Por Breno Rodrigo de Messias Leite*
Qualquer pessoa civilizada e razoavelmente racional sabe que mesmo em uma guerra alguns valores, como os direitos humanos e os tratados internacionais, devem ser respeitados. Estas mesmas pessoas, que presumo existirem no mundo real, também sabem os direitos humanos e os tratados são as primeiras vítimas a tombar.
O século XX (e o presente século segue o mesmo caminho) foi um grande laboratório de guerras. As sociedades entraram em conflitos armados para combater tiranias como foi o caso da luta contra o nazi-fascismo; para defenderem seus interesses nacionais como as lutas pela soberania popular e autodeterminação; e destruir valores de outros povos – as batalhas colonialistas e a guerra dos EUA no Afeganistão e no Iraque. Em geral, uma guerra é anunciação de violência desumana que tem acompanhado até hoje a evolução do homem, como bem retrata as cenas iniciais do filme 2001, um Odisséia no Espaço, de Stanley Kubrick.
O final da Segunda Guerra Mundial arquitetou o cenário do que se tem chamado de “guerra infinita” no Oriente Médio.
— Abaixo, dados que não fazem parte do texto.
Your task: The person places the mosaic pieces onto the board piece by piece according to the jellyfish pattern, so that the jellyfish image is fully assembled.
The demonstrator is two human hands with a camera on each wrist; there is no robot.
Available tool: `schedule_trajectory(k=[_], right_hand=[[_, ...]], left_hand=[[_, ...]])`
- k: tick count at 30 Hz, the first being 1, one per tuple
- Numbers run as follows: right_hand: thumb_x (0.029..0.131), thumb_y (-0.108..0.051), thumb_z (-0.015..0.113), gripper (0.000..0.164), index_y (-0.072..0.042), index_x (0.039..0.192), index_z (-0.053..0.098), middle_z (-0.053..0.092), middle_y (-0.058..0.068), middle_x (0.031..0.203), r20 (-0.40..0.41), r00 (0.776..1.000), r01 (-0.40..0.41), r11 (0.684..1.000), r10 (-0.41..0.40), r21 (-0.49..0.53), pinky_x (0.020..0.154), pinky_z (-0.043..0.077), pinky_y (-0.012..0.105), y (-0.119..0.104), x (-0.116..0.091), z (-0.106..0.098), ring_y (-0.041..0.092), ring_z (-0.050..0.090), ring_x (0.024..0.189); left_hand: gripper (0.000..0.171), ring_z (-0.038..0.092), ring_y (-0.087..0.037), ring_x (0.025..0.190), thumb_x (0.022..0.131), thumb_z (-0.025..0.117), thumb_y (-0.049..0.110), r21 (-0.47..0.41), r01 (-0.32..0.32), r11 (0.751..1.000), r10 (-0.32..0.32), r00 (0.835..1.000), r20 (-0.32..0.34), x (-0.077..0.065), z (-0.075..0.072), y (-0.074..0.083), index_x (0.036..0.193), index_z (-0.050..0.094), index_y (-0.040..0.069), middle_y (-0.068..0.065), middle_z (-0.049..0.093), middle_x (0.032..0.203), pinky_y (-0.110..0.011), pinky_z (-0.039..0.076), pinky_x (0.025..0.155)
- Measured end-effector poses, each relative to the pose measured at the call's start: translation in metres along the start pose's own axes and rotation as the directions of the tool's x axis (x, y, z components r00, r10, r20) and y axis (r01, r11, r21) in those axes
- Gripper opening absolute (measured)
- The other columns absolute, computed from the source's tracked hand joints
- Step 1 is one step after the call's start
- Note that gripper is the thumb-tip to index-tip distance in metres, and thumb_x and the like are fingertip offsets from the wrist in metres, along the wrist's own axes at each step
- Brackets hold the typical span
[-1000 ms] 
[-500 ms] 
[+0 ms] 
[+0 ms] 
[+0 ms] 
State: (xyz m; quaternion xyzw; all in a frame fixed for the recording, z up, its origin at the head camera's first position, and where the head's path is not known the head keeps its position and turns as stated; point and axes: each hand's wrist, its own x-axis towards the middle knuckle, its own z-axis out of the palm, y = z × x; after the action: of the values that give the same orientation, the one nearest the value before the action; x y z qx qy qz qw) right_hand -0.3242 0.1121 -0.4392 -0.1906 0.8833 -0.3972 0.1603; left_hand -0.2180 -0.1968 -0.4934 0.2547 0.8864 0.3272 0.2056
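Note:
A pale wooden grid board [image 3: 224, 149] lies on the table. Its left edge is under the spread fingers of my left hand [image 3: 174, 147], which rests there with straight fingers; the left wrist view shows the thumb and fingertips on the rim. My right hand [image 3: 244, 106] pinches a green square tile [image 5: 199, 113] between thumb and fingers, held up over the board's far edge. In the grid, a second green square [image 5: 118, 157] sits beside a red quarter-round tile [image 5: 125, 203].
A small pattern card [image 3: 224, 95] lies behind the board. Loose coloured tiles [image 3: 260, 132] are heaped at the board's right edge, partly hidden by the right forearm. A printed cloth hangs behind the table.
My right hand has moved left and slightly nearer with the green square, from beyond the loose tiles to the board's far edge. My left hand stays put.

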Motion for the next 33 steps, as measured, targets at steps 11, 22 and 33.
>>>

O conflito do mundo Árabe versus Israel, islamismo versus judaísmo (no modelo de “choque de civilizações” do recém-falecido Samuel Huntington) tem se colocado como um grande problema para a (des)ordem internacional, principalmente, na violação dos tratados internacionais e nos constantes desrespeitos aos direitos humanos.
Desde o ato de fundação do Estado do Israel (1948), que foi conquistado e legitimado por meio do lobby sionista e pelo impacto do holocausto sobre o povo judeu, os conflitos na região só têm de agravado em função da orientação expansionista das defensivas/ofensivas militares israelenses nos territórios árabes. E toda a expansão territorial tem sido acompanhada por mega-projetos de colonização judaica – outra violação explicita do direito internacional ou, pelo menos, do que restou.
Diante disso, vem um questionamento elementar: o que leva um país como Israel ser democrático na sua política interior e tão antidemocrático na sua política exterior?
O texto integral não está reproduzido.